WORK TO BE COMPLETED: Output exactly the lines below, starting with the line that has "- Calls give" and going on through the line that has "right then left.", both included, and no other lines.
*** Opening INFORMATION PROVIDED ***
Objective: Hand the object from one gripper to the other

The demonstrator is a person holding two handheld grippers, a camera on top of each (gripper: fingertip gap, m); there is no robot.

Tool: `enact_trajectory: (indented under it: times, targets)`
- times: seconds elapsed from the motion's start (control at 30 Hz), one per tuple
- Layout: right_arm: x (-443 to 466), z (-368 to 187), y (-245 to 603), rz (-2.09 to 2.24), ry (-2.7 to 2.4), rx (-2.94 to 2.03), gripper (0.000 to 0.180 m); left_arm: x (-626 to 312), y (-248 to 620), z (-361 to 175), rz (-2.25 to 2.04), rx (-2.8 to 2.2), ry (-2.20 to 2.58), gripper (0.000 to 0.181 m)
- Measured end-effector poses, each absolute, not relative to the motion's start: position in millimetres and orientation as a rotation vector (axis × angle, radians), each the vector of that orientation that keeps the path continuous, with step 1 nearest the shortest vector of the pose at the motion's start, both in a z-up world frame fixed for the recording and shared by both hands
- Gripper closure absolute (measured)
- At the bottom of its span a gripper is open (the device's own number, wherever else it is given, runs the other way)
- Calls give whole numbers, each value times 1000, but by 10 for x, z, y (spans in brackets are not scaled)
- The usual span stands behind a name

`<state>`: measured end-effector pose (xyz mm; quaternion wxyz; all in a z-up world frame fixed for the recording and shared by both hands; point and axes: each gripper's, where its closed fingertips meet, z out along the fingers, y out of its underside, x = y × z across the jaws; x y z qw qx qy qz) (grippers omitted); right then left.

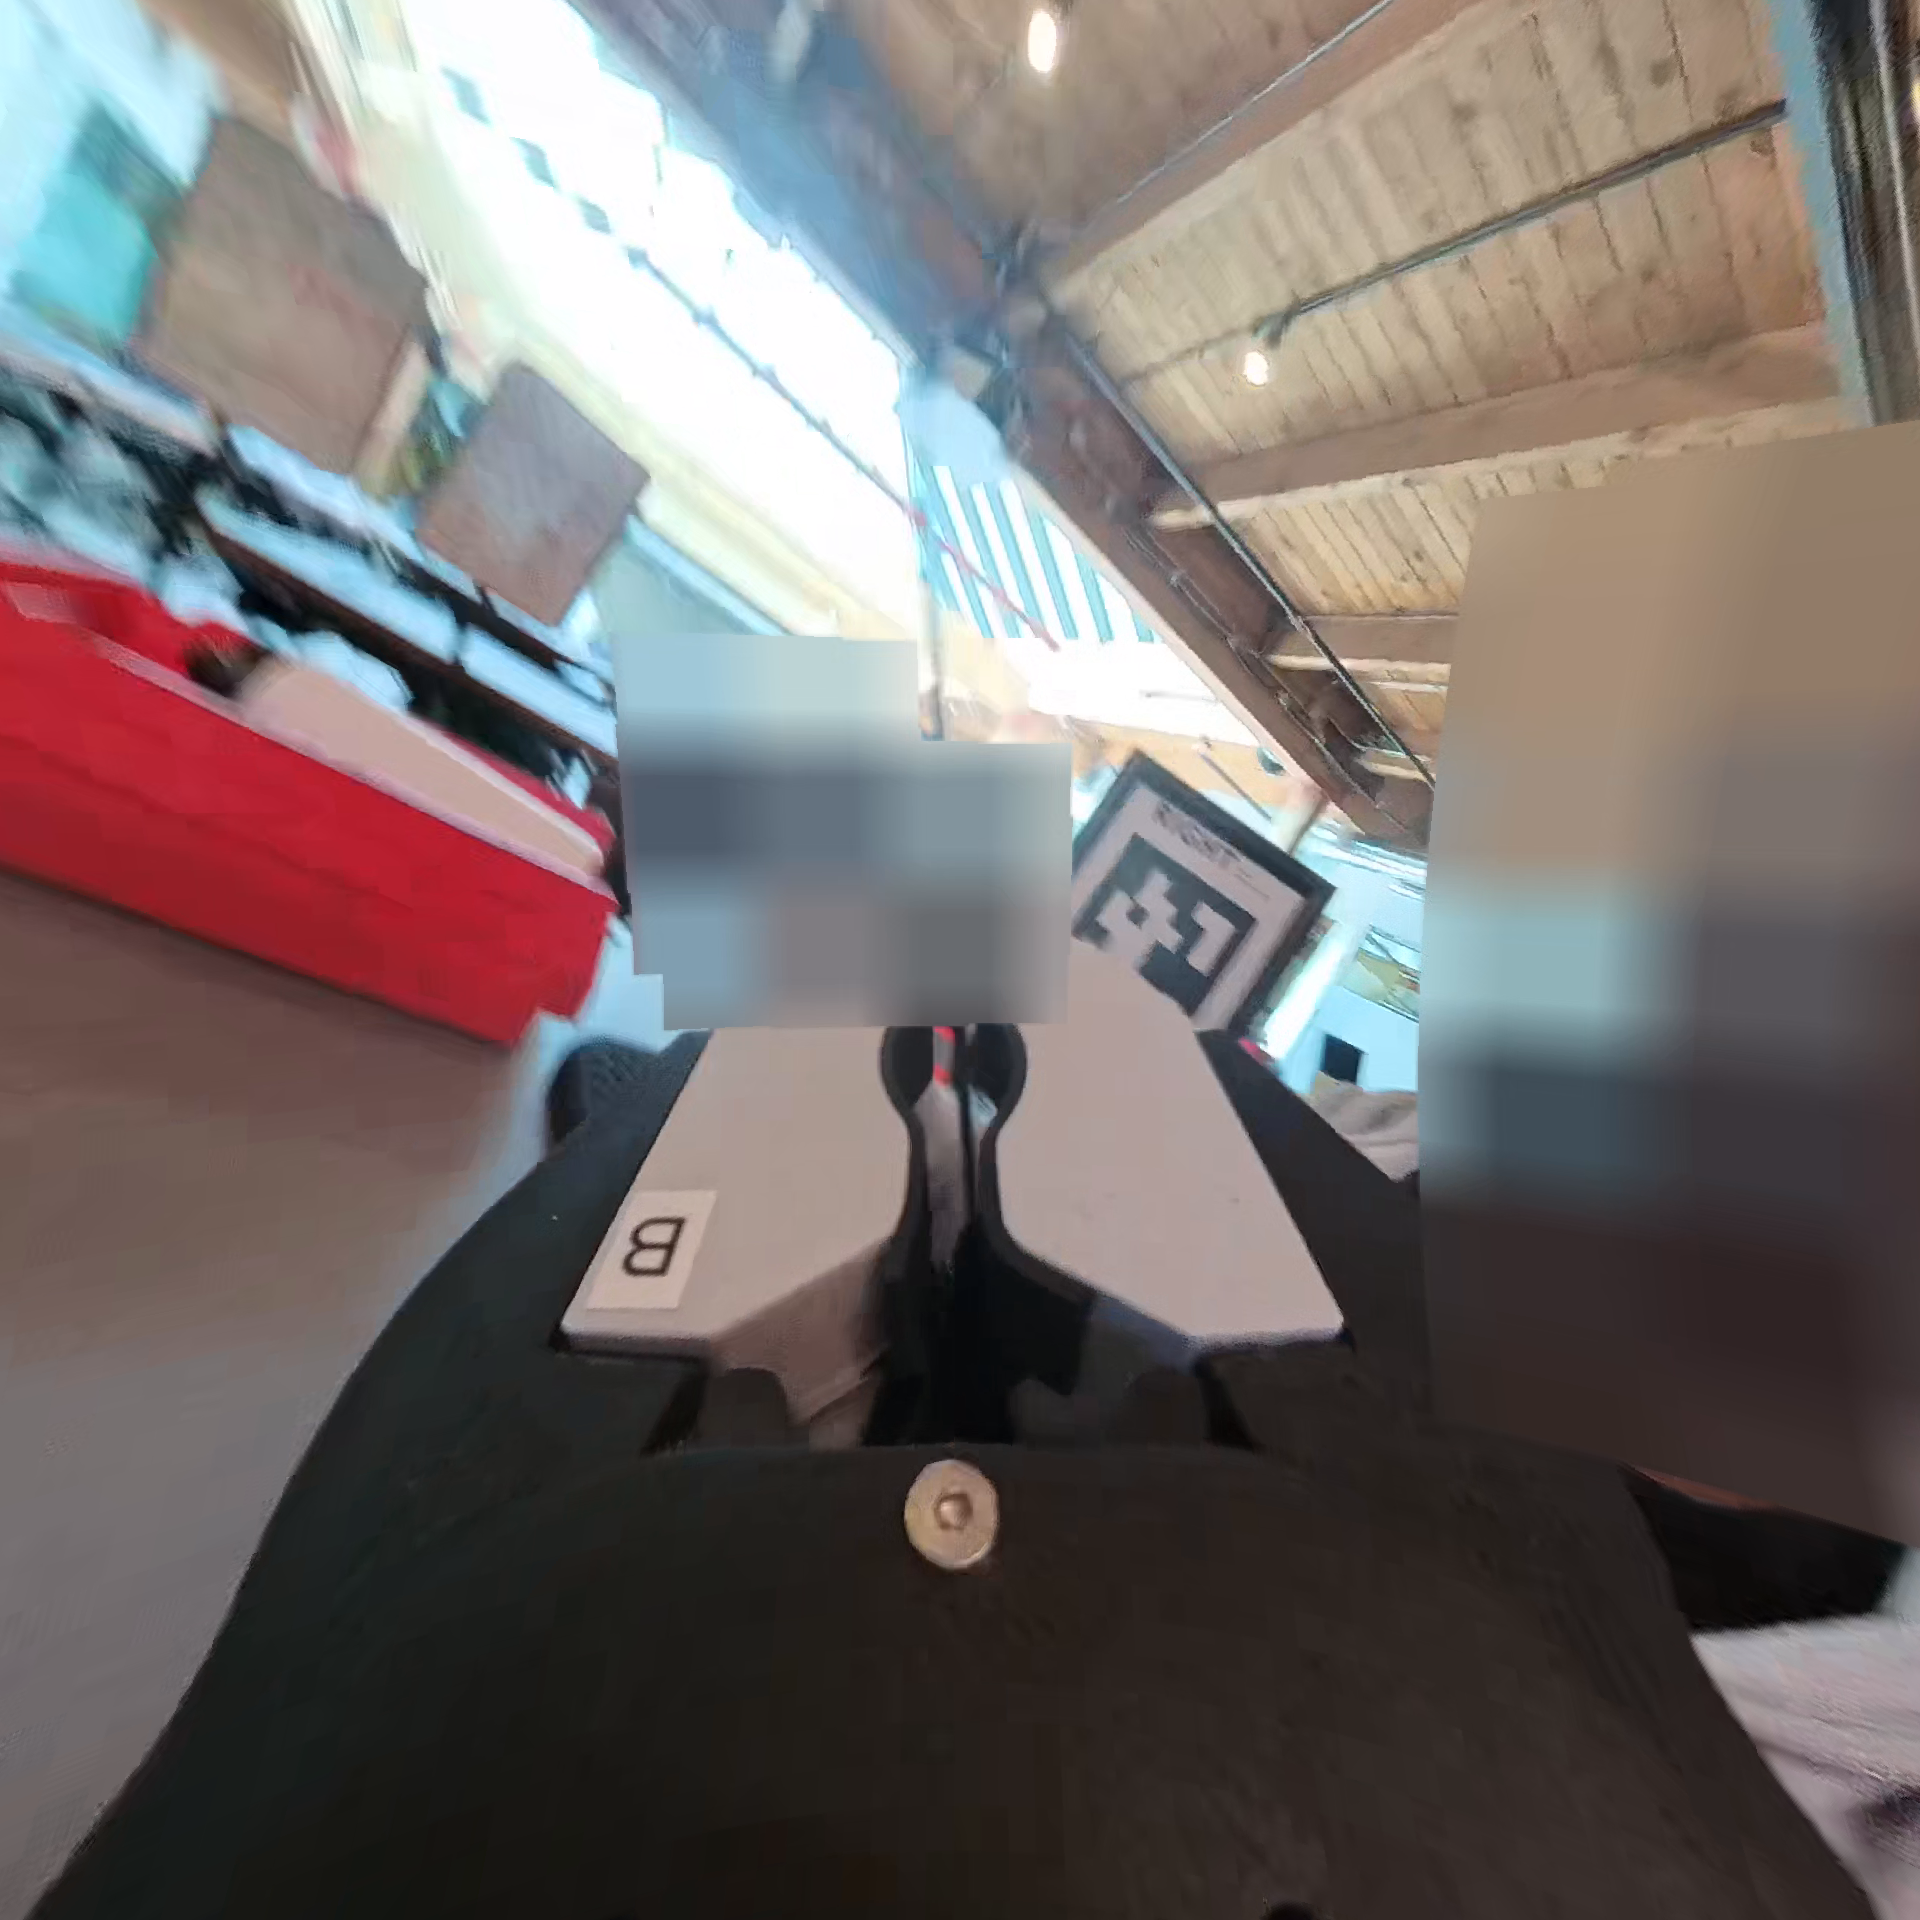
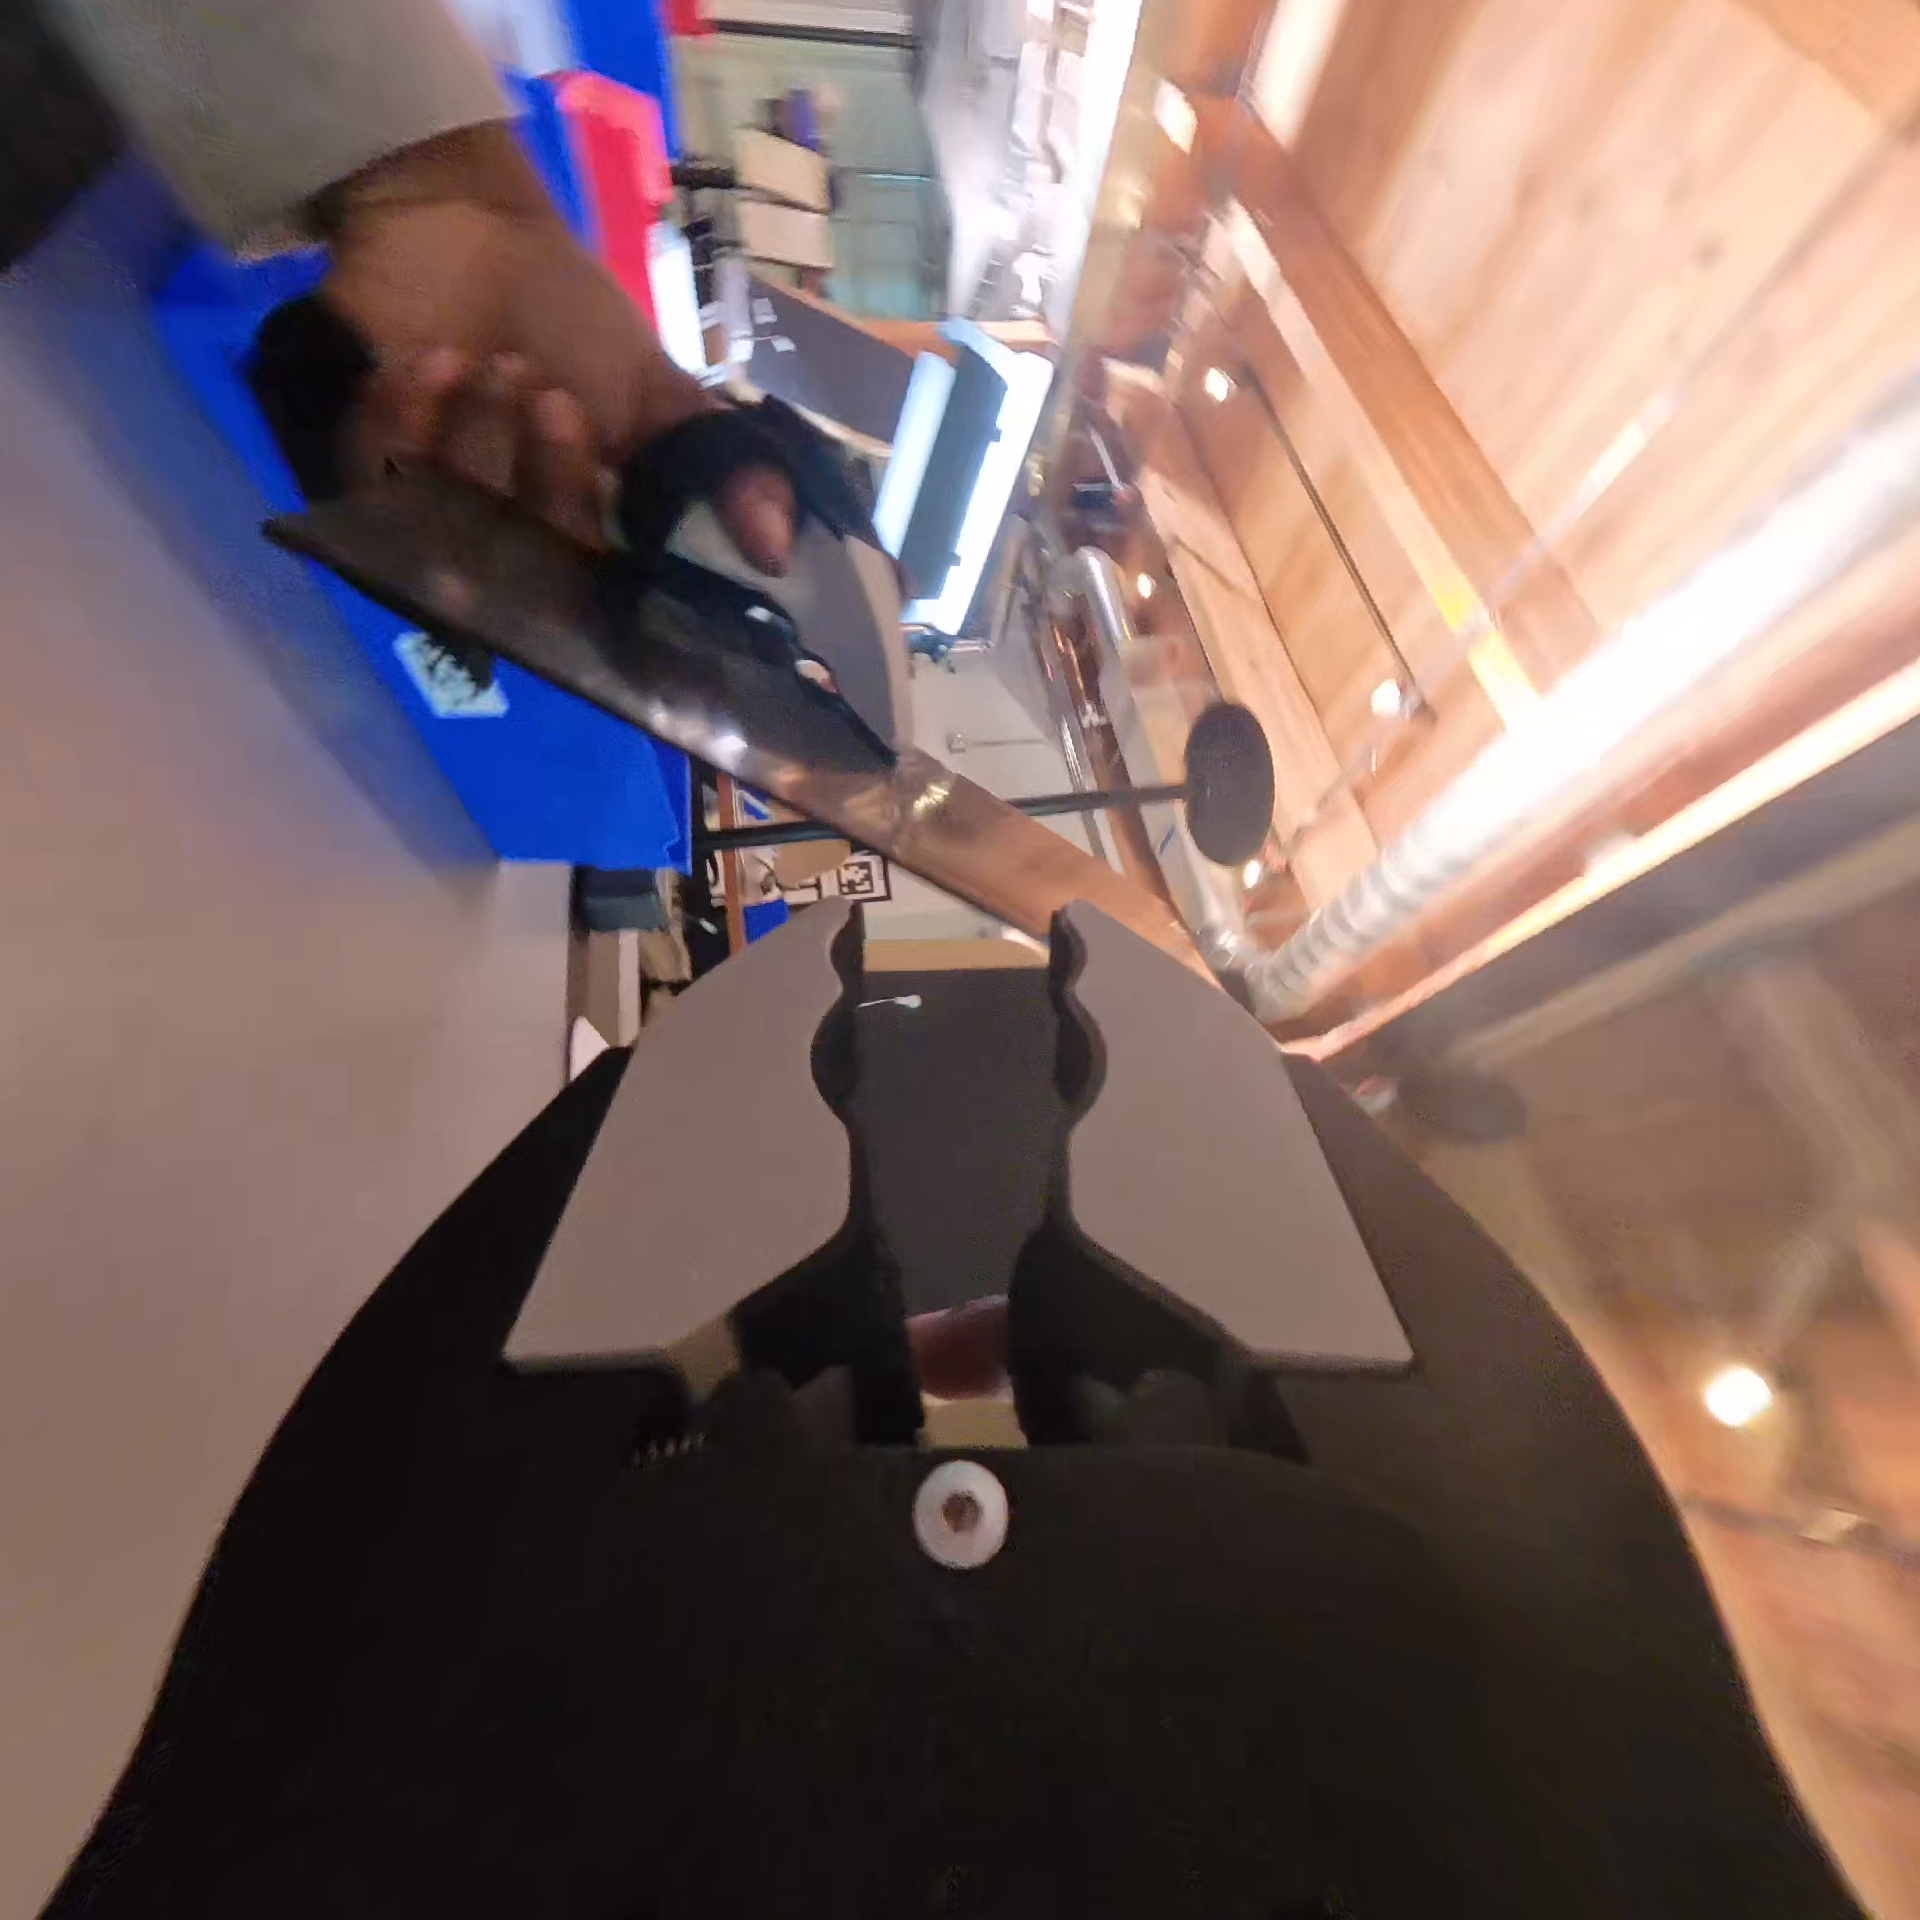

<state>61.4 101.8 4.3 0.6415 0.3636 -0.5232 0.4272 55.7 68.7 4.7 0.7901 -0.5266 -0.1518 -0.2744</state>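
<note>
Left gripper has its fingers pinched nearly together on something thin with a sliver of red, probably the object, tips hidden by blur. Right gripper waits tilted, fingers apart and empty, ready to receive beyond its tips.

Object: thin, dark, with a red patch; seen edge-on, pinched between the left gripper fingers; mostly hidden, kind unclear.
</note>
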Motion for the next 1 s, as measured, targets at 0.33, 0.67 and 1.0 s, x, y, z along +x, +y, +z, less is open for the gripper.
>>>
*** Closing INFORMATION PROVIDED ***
TASK OUTPUT:
- Calls give whole numbers, each value times 1000, but by 10 for x, z, y (spans in brackets are not scaled)
- The usual span stands behind a name

`<state>`: measured end-effector pose (xyz mm; quaternion wxyz; all in a z-up world frame fixed for the recording and shared by both hands; point and axes: each gripper's, where its closed fingertips meet, z out along the fingers, y out of its underside, x = y × z across the jaws; x y z qw qx qy qz) (grippers omitted); right then left.

The exercise has been finished.